I have tried to reserve judgment, not taken sides. But there is no question that I sit here, 4.5 months after the end of my antibiotic treatment, and I am still symptomatic. What’s more, I believe that my symptoms are, in the majority, caused by lyme and not something else. Certainly my body was taxed by the last year of illness, and there is no question that I may have secondary conditions, but I do not believe that the majority of my symptoms are caused by a coincidental concurrent illness. This is purely my gut speaking — for example, I *know* that I had a mold problem in the house at the same time I started to be sick. In principle this could all be mold and not lyme. But I have trouble believing that.

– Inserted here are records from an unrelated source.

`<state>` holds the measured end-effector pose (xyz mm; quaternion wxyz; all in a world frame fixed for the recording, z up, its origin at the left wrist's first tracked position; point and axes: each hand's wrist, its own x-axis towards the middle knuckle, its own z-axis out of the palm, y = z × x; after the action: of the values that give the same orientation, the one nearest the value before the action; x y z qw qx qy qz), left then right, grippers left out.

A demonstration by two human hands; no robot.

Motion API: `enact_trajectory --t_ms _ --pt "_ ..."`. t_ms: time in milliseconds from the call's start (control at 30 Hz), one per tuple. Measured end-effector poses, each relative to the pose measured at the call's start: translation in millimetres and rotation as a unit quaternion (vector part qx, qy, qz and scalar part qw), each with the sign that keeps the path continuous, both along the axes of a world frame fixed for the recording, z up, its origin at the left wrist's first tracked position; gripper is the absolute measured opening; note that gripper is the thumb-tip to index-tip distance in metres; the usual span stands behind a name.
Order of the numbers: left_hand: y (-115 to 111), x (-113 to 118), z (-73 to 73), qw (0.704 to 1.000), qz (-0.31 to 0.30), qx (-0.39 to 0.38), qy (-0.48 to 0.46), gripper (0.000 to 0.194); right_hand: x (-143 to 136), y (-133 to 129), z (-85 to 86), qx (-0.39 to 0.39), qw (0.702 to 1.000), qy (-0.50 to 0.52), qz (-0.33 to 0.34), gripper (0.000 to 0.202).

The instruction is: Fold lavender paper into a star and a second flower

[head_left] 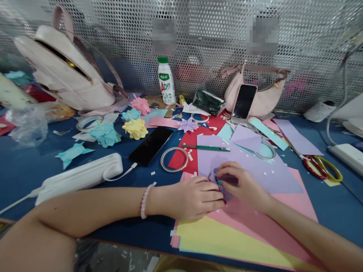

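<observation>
My left hand (195, 198) lies across the coloured sheets, its fingers close together and curled over a small piece of folded purple paper (213, 175). From the other side my right hand (239, 183) pinches that piece between thumb and forefinger; much of it is hidden under the fingers. Beneath both hands are a pink sheet (283, 215), a yellow sheet (215, 236) and a large purple sheet (269, 177). A green craft knife (212, 148) rests just beyond them on the purple sheet.
Around the hands lie a tape roll (174, 159), a black phone (151, 145), a white power strip (81, 175) and scissors (323, 168). Folded paper shapes (104, 135) sit left. Behind stand a bottle (166, 85), a backpack (68, 71), a pink handbag (266, 94) and another phone (244, 101).
</observation>
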<state>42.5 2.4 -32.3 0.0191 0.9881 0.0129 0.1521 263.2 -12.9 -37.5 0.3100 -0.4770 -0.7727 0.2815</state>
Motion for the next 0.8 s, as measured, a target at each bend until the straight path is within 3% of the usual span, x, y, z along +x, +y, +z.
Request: enact_trajectory --t_ms 200,367,533,800 --pt "-0.6 1.0 -1.6 1.0 -0.004 0.015 0.005 0.031 0.9 -0.2 1.4 -0.116 0.991 0.057 -0.03 0.012" --pt "-0.4 0.4 -2.7 1.0 -0.01 0.015 0.008 0.033 1.7 -2.1 1.6 -0.08 0.995 0.042 -0.037 0.023" --pt "-0.4 0.7 -0.6 1.0 -0.014 0.009 0.001 0.032 5.3 -0.7 6.5 -0.151 0.984 0.092 0.027 0.031" --pt "0.0 1.3 0.7 1.0 -0.03 0.0 -0.006 0.029 7.7 0.2 8.3 -0.202 0.96 0.188 0.042 0.026"
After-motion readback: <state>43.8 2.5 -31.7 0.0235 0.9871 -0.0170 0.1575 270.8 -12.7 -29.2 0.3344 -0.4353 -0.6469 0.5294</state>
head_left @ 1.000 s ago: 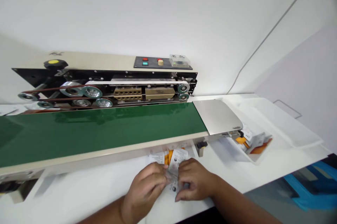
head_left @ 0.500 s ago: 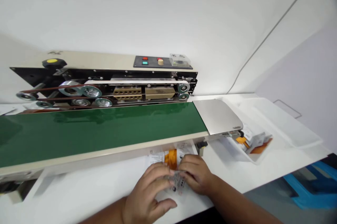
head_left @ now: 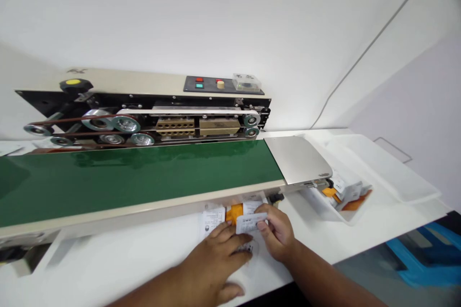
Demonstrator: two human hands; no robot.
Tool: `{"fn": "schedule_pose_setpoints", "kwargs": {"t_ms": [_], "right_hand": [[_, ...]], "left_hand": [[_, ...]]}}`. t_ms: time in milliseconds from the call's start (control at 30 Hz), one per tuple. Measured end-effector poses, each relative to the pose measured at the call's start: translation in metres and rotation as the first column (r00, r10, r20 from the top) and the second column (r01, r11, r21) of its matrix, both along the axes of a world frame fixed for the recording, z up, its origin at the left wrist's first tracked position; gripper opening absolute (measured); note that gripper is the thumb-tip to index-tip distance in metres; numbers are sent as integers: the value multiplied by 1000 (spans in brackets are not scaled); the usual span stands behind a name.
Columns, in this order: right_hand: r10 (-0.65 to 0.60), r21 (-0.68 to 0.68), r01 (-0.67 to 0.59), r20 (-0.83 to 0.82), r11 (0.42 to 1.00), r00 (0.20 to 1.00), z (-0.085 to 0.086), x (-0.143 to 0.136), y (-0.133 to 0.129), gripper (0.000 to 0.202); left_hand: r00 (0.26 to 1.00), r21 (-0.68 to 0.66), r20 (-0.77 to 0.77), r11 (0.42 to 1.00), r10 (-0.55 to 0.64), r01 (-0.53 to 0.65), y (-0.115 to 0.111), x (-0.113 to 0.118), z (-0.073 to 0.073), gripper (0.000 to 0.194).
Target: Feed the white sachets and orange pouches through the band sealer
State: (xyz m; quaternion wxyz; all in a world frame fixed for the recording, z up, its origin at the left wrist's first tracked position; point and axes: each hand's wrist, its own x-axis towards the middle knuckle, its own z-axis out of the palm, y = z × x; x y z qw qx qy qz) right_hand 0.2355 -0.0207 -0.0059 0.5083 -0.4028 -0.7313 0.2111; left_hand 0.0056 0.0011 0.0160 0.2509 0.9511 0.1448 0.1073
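Note:
My right hand (head_left: 276, 230) is closed, thumb and fingers pinching a small white-grey printed packet (head_left: 248, 223) by its right end. Fingers apart, my left hand (head_left: 220, 260) lies palm down just left of that packet, and its fingertips rest over another printed packet (head_left: 245, 247) on the table, mostly covered. Behind the hands, partly under the conveyor's front edge, lie an orange packet (head_left: 235, 212) and a white printed packet (head_left: 213, 219). How many packets are stacked there I cannot tell.
A band sealing machine (head_left: 201, 124) with a green conveyor belt (head_left: 144, 170) runs along the wall. At its right end is a metal plate (head_left: 298, 158). A white bin (head_left: 347, 218) of packets and a translucent lid or tray (head_left: 396, 172) are to the right. A blue stool (head_left: 428, 259) stands below.
The right hand has raised the printed packet, which was low between both hands, and turned its face up. My left hand has flattened out over the table. The machine looks unchanged.

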Motion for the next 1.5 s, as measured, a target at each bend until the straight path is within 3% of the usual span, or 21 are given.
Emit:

Given that knowledge of myself, I need to start putting the puzzle pieces together to understand what is going on with my body, and what my treatment options are. Clearly the current treatment plan is not enough, though (aside from lyme) I am probably about as healthy as I could be. But to pick a treatment plan, I must first understand what is happening
So, there are three possible explanations for my current situation. The first, most popular among the traditional docs, is that I have not lyme but something else. As I said above, my subjective experience seems to bely this. The second, accepted by some docs on both sides of the divide, is that I have an immune system disease, in which my body is attacking itself unnecessarily. The third, considered most likely by the LLMDs (lyme literate M.D.s) is that I have some form of active lyme infection.
Let’s suppose the second (immune system causing my body to attack itself) is true. I am still trying to understand the disease mechanism for this, and I have not seen anyone write about how to treat in this case. I will probably write a separate post about this with more detail and hopefully a more correct explanation, once I’ve finished my research. For now, here’s my rough understanding. What could cause this possibility to occur? One belief I’ve seen expressed is that there could be residual proteins that trigger the immune system. The other belief is that the lyme bacteria may convert to its dormant form, and this could still trigger the immune system even though it doesn’t directly attack the body any more.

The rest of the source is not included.